尾木 今回の水野先生の御本は僕自身も知っているようで知らないことが多く、学ぶことばかりでした。構成がわかりやすくて、イラストもふんだんに掲載されていて、子どもでも読みやすいと思います。特に、1章の心の病気に関する七つの「思い込み」は大事なポイントがまとめてあって、ここだけでもいいから保護者や学校の先生たちにぜひ読んでほしいと思いました。

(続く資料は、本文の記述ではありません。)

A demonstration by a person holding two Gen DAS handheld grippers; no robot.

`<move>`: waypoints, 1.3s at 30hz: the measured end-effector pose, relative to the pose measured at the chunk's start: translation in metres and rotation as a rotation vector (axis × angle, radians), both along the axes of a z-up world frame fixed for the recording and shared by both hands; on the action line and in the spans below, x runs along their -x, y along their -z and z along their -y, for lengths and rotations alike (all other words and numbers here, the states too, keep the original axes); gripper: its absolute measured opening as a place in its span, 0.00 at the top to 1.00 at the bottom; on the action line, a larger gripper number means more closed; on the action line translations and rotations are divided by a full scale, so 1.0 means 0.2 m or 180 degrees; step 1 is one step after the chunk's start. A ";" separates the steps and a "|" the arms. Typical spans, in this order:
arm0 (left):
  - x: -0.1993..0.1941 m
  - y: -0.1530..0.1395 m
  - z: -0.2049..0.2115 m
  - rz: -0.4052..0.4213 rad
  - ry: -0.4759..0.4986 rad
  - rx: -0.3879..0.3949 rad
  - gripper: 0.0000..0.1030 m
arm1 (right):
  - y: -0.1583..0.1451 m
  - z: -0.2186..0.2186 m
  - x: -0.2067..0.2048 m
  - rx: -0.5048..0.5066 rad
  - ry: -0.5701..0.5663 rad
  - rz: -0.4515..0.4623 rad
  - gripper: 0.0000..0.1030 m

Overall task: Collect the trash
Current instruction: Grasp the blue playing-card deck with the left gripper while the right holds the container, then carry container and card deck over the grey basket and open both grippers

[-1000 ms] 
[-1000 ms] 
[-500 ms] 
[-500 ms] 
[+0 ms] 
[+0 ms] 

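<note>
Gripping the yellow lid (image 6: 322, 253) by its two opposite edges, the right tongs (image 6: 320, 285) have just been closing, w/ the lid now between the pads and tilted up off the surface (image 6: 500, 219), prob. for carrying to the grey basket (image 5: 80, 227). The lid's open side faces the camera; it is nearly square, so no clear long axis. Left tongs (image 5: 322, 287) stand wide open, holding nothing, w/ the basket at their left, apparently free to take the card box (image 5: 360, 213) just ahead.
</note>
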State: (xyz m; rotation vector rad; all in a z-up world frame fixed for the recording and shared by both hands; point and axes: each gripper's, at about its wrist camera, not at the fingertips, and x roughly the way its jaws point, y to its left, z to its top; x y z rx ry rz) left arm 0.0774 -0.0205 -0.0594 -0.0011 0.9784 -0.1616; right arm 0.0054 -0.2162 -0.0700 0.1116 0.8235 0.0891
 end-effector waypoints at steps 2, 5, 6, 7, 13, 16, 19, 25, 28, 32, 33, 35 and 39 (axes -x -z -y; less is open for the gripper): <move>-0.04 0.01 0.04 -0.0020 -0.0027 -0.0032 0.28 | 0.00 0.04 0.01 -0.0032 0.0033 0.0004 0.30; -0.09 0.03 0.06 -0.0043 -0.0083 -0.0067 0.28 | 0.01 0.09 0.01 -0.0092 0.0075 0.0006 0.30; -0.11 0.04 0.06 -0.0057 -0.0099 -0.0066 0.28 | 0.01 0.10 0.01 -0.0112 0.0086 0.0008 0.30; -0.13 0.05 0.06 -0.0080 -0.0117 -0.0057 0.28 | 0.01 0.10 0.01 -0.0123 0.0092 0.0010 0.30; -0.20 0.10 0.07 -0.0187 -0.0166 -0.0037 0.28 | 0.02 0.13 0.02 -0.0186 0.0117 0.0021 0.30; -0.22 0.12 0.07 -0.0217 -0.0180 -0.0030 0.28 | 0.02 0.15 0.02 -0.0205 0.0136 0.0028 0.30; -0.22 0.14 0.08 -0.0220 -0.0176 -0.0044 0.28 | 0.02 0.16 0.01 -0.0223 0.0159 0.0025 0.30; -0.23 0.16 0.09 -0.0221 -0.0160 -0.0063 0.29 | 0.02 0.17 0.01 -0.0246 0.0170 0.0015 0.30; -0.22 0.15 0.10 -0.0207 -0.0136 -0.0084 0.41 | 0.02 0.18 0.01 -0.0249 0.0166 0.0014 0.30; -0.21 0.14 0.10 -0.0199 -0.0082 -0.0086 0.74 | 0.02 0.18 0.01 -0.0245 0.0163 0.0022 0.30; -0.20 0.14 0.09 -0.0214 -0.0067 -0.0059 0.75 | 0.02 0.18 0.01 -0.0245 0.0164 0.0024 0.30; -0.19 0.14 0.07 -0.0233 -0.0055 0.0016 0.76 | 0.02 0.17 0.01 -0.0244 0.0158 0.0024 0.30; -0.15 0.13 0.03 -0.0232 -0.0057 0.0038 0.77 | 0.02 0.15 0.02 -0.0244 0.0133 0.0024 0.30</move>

水野 ありがとうございます。評価をいただき、大変光栄です。教科書だけですと、授業の開始に間に合った学年の子はいいですけれど、その上の高校2年生には届きません。子どもたちだけでなく、親御さんにも精神疾患のことを知ってもらいたいと思います。そういう目的から、一般の人にも読んでいただけるものが必要だと思い、この書籍を書きました。
尾木 精神疾患について、これまでこんなにわかりやすく丁寧に書かれた本はなかったのではないでしょうか。従来のこういった心の病気の本は、文字ばかりで心が重くなるような、専門的な内容が多かったように思いますが、これは読み終わると心がパッと明るくなるんです。僕の経験上、「心の病気」で悩んでいる子どもや保護者は多いですが、精神科の受診にはなかなかつながりません。特にコロナ禍の今だからこそ、多くの方に読んでほしいですし、僕も自信を持って推薦したいと思います。――あらためて、2022年度から高校保健体育の教科書に「精神疾患」が入ることで期待することをお聞かせください。

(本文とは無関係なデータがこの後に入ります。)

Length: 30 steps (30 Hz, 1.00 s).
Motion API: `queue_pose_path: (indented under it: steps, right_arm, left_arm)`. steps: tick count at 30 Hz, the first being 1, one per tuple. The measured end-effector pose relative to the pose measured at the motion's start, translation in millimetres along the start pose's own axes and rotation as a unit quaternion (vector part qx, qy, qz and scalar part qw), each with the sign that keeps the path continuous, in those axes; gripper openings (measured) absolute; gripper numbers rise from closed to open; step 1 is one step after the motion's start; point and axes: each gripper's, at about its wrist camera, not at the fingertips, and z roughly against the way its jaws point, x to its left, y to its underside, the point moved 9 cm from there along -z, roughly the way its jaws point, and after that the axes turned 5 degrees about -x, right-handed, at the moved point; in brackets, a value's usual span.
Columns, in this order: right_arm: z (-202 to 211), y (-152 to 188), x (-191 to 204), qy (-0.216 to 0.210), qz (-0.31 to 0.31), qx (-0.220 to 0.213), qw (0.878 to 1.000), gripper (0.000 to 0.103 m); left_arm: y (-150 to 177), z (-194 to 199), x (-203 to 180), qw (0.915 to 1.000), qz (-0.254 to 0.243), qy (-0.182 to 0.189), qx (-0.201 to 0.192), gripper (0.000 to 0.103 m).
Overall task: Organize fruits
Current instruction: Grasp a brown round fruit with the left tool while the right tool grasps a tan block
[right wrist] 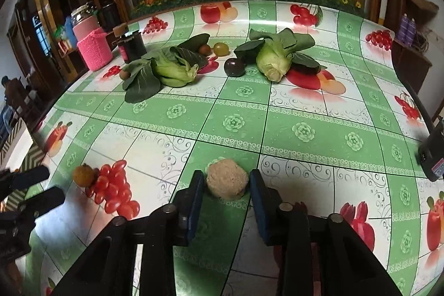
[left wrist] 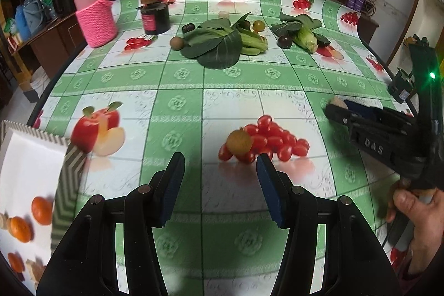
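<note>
A beige rough-skinned lump [right wrist: 226,182] sits on the tablecloth between the pads of my right gripper [right wrist: 225,192], which press on its two sides. The left wrist view shows that gripper [left wrist: 337,108] low at the right, the lump [left wrist: 337,101] at its tip and a hand [left wrist: 416,212] on its grip. My left gripper [left wrist: 220,179] stands open and holds nothing. A small brown round fruit [left wrist: 239,141] lies just ahead of it on printed tomatoes. The same fruit [right wrist: 83,175] shows in the right wrist view, beside the left gripper [right wrist: 41,186]. A white tray [left wrist: 27,157] at the near left holds oranges [left wrist: 41,205].
At the back lie two bok choy [left wrist: 219,46] [left wrist: 302,35], a dark plum [left wrist: 285,41], a green fruit [left wrist: 259,25] and a brown fruit [left wrist: 176,43]. A pink knitted jar [left wrist: 95,15] and a black jar [left wrist: 155,18] stand back left. A black device [right wrist: 433,157] sits at the right edge.
</note>
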Motion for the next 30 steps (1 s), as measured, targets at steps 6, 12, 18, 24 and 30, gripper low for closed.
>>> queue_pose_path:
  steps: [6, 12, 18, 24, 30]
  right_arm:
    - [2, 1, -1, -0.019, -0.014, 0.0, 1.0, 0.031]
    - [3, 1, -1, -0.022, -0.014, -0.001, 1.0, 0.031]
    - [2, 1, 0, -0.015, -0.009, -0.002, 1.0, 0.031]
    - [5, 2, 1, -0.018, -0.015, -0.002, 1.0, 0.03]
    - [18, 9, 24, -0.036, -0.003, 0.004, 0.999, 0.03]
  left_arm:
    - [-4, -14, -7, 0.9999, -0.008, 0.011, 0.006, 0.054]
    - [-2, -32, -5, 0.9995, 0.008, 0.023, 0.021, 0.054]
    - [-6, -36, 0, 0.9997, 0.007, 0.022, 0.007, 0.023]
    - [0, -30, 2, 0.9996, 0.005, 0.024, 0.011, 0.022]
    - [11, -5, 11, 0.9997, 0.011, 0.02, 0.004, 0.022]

尾木 いじめ問題に関わっていると、他者への共感が欠落している子が多くなってきている印象です。そういう子がいじめの加害者になってしまう。海外では、いじめるほうに問題があると考え、カウンセリングや精神科の受診をすすめることもあるそうです。精神疾患について正しい知識を身につけることで、多様性を認め、他者に対する共感が育ってくれば、クラスの雰囲気が優しくなりますし、学校全体もよくなっていくと思います。そういう点では、学校で精神疾患を教えるということは、すごく大きな転機になるような気がしています。さらに、先生たちも「ひょっとしたら、心の病気じゃないかな」「精神科の受診をすすめてみようかな」というふうに、より一層子どもの理解が深まって、早期発見、早期治療につながるのではないかなと思います。水野 それはすごく大事ですね。私が期待することは、授業を通してメンタルヘルスに関心が広がって、軽症の精神疾患でも「誰でもなるさ」では済まさずに、「専門家に相談してみよう」という行動へのテンポが速くなることです。精神疾患の予防という意味では、こうした変化が起きることが期待されます。また、日本は精神科の病床が多い国で、精神病床が世界で一番多いとされています。病院を退院した人たちが地域に戻ったとき、社会として優しく迎えられることがとても大事です。授業をきっかけに、社会としてどうあるべきかを考えてもらえたらと思っています。